Héritière d’une histoire corrompue ou se mêlent les révolutions déchues, les techniques devenues folles, les dieux morts et les idéologies extenuées, ou de médiocres pouvoirs peuvent aujourd’hui tout détruire mais ne savent plus convaincre, ou l’intelligence s’est abaissée jusqu’à se faire le servant de la haine et de l’oppression, cette génération a dû, en elle-même et autour d’elle, restaurer à partir de ses seules négations une part de ce qui fait la dignité de vivre et de mourir ».

Au Rwanda, force est de constater que la période 1990-1994 n’est pas qu’une époque, mais une construction politique, sociale, sécuritaire, économique, diplomatique et culturelle qui organisa le présent et le futur.

En effet, une génération entière, la nôtre, au quatre coin du monde, l’a habité, s’identifia et se l’appropria.

Elle a fait jaillir des caractéristiques qui rappelaient un ancrage historique commun. Le catalyseur.

C’est fut une expérience historique, féconde, créatrice, émancipatrice ; celle de la guerre de libération qui réhabilita le Rwandais dans sa dignité !

En foi de quoi, sa remise en cause intellectuelle apparait bien difficile à entreprendre.

Oui, force est de constater qu’une fois établies, certaines époques sont bien difficiles à remettre en cause.

C’est un héritage de la bravoure que nous lèguerons à la postérité avec fierté.
Une époque d’un passé récent que nous évoquons déjà entre nous avec un brin de nostalgie.

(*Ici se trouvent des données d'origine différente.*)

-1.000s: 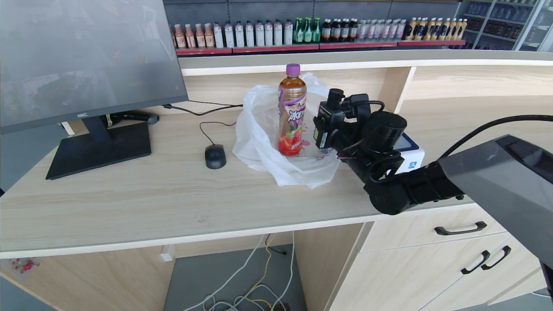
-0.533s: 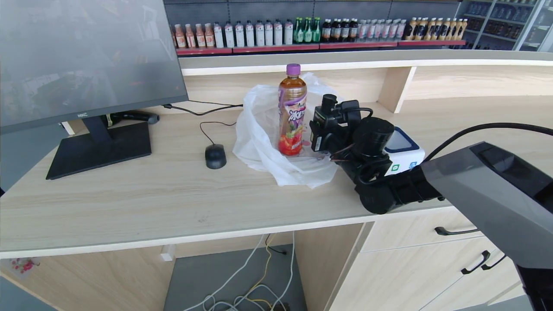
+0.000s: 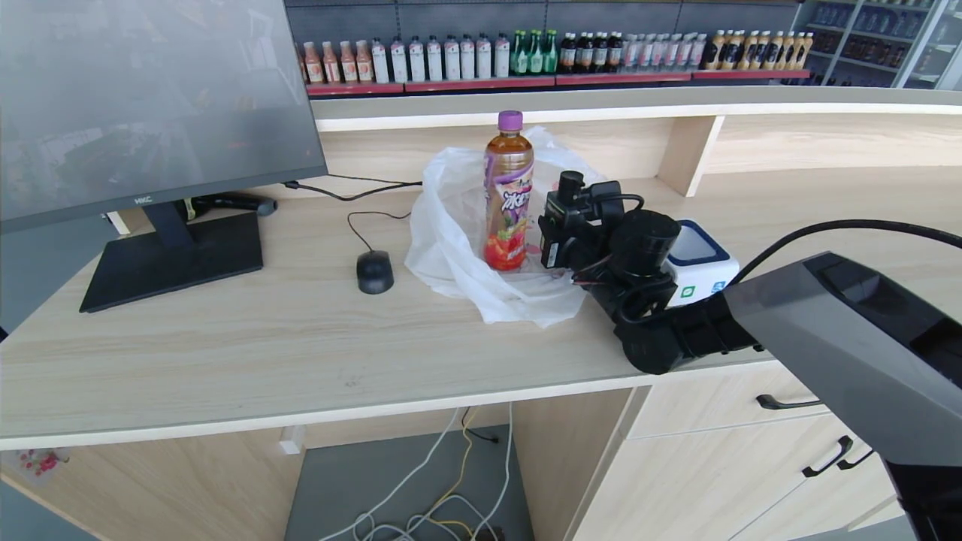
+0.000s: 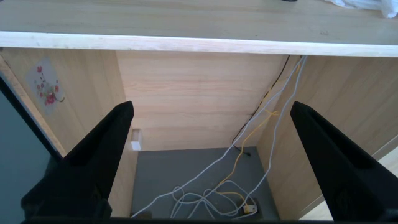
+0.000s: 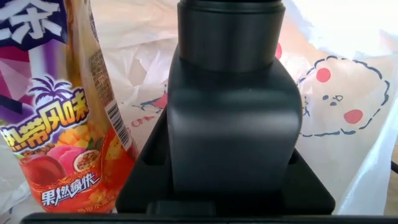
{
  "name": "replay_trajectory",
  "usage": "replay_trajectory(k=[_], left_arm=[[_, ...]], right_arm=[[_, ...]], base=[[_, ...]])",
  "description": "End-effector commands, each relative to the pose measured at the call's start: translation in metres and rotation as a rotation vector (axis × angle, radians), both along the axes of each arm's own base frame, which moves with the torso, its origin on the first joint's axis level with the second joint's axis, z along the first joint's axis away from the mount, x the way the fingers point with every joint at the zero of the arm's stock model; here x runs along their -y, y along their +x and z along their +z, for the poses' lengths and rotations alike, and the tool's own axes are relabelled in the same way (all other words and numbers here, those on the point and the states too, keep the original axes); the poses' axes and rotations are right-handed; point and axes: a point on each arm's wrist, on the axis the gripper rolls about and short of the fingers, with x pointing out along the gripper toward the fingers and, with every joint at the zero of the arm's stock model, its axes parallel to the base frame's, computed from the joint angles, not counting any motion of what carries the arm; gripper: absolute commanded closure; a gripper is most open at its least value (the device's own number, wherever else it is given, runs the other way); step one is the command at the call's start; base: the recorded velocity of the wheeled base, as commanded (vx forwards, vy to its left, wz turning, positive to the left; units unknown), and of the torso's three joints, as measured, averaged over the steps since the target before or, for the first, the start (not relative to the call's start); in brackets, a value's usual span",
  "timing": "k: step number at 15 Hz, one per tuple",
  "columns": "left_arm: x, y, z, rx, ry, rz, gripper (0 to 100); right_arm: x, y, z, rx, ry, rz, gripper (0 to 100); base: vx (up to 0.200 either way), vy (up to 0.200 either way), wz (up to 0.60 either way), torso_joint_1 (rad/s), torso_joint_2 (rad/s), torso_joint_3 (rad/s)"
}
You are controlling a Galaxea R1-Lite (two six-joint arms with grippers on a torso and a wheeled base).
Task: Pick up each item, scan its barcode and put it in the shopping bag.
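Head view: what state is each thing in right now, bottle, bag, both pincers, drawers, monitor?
Bottle: upright, cap on, standing in the bag.
Bag: open, slumped on the counter.
Left pincer: open, empty, below the counter's edge.
Right pincer: beside the bottle, over the bag; grip unclear.
Drawers: shut.
Monitor: screen dark.

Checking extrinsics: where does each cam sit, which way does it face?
Head: high, facing forward-down at counter; right arm beside bottle in shopping bag.
Left wrist: low before counter, facing cables beneath; open left pincer frames it.
Right wrist: close on bottle and bag; own black housing mid-frame.
Shared: head and right wrist show bottle, bag.
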Motion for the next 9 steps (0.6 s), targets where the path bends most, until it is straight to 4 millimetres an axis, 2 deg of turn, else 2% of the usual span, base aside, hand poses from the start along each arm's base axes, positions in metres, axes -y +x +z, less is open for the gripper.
replay_trajectory(k=[1, 5, 9], left_arm=[[0.0, 0.0, 0.0, 0.0, 0.0, 0.0, 0], [0.0, 0.0, 0.0, 0.0, 0.0, 0.0, 0], [0.0, 0.0, 0.0, 0.0, 0.0, 0.0, 0]], right_arm=[[-0.001, 0.0, -0.001, -0.002, -0.001, 0.001, 100], [-0.001, 0.0, -0.002, -0.006, -0.004, 0.001, 100], [-0.001, 0.001, -0.015, 0.0, -0.002, -0.004, 100]], base=[[0.0, 0.0, 0.0, 0.0, 0.0, 0.0], [0.0, 0.0, 0.0, 0.0, 0.0, 0.0], [0.0, 0.0, 0.0, 0.0, 0.0, 0.0]])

Cette expérience vécue et relatée à loisir. Avec ses lots de ruptures, des comparaisons et cette prégnance dans les raisonnements et les pratiques.
C’est ainsi que se fabrique l’histoire. Une succes

Chaque époque se prolonge dans la suivante et il ne saurait en être autrement par ailleurs dans la mesure où d’innombrables vies humaines chevauchent chaque ligne de démarcation.

Le langage courant change, la perception du temps. Les imaginaires se structurent ainsi par les bornes temporelles que les ainés ont pris soin de délimiter, de caractériser et de nommer.

Des découpages qui façonnent une époque, une conception de l’histoire et des faits sociaux ainsi que le rapport au temps.

L’évènement ou les événements jouent un rôle déterminant pour justifier, expliquer ou comprendre le passage d’une époque à une autre.

Ces points de bascule qui sont les signes avant-coureurs d’une rupture radicale.

Ce qui fournit des leviers pour interroger les phénomènes qui séquencent, structurent et orientent nos vies dans les époques.

Manifestement, nous vivons un changement d’époque. On le voit à certains événements jugés impensables hier.